Change the water each few days to ensure that there is some oxygen in the water.
When you’ve got a good amount of rootstocks, your new plantlet is able to be put into potting soil and in a short time you’ll be able to plant a new one.
I usually do not bother with the watering process and just put my cut pieces into a potting soil that is damp.
Others growers put their cuttings in zip lock bags, along with some damp sphagnum and moss. After the roots have grown, they plant them in pots and then develop their plants on.
Reviving a Dying Pothos
It is not common for plants to fall in such a bad condition that it ceases to live.
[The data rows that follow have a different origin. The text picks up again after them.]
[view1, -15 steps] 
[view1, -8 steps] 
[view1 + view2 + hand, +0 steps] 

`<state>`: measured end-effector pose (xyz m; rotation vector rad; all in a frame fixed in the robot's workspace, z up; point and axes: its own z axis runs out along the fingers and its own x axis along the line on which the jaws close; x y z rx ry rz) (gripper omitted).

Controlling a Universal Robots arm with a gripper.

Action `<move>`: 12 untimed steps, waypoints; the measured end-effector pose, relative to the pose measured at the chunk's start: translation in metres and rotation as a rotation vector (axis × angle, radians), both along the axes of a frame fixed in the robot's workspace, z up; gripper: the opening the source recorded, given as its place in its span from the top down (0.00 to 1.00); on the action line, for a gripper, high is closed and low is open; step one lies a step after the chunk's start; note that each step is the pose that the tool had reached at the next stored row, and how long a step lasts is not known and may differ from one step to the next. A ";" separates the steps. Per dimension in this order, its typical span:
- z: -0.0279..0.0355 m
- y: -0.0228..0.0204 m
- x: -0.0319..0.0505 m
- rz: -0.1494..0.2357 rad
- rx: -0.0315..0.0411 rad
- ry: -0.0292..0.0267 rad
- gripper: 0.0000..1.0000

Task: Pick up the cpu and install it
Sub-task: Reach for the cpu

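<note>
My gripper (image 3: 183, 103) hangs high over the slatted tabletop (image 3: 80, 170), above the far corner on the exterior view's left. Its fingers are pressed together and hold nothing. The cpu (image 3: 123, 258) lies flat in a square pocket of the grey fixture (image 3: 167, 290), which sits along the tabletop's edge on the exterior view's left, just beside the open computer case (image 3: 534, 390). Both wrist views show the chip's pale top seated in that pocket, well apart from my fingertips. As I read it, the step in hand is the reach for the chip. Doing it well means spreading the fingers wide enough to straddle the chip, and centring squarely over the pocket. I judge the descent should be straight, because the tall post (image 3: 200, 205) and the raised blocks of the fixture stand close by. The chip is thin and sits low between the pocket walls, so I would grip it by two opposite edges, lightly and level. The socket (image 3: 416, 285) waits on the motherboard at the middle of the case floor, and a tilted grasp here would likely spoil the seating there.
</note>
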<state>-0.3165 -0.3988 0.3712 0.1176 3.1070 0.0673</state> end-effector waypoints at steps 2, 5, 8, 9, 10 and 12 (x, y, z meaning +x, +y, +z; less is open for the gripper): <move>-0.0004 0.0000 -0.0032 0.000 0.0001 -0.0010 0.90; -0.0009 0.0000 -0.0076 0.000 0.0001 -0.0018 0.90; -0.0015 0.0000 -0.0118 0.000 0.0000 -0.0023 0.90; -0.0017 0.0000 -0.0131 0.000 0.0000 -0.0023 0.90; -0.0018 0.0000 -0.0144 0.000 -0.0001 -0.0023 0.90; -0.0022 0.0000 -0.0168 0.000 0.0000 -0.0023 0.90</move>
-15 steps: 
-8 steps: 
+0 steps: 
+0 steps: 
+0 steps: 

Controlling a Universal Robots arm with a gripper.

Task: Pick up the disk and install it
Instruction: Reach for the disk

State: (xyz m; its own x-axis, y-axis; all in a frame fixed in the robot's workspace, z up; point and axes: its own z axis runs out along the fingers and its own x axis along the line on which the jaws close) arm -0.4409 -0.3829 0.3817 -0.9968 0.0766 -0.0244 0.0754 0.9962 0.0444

In most cases, when the plant is in such an abysmal state it is due to an issue with watering.
If the plant is too dry, it’ll collapse, but the main cause of death is excessive watering that causes root rot.
If your plant is dry, you’ll be able to tell by feeling the soil, and also because the leaves are dry and dehydrated. Soak it well and, hopefully, it will gradually recover.
If the plant is damp, take it off of the pot and look at the roots. It is possible to spot the signs of root rot because the affected roots will appear soft and brown. Healthy roots are firm and white.
Remove any roots that are rotting since they have no reason other than the possibility of sustaining pathogens. Let the root ball dry by putting the plant on dry newspaper.
Then, you can repot it into fresh, clean pots. The soil that you have used for potting should be somewhat damp, so you shouldn’t keep it moist for long and then let the plant begin its slow process of recovery.
After it has dried Follow the watering method you read about earlier.
Therefore, you must be aware in case your pothos isn’t receiving the necessary nutrients to sustain its regular growth rate.
Finding out the reason why your pothos isn’t growing is the first step of resolving the issue. Use the advice above to help you understand what’s happening in real life and you will see your pothos flourish once more.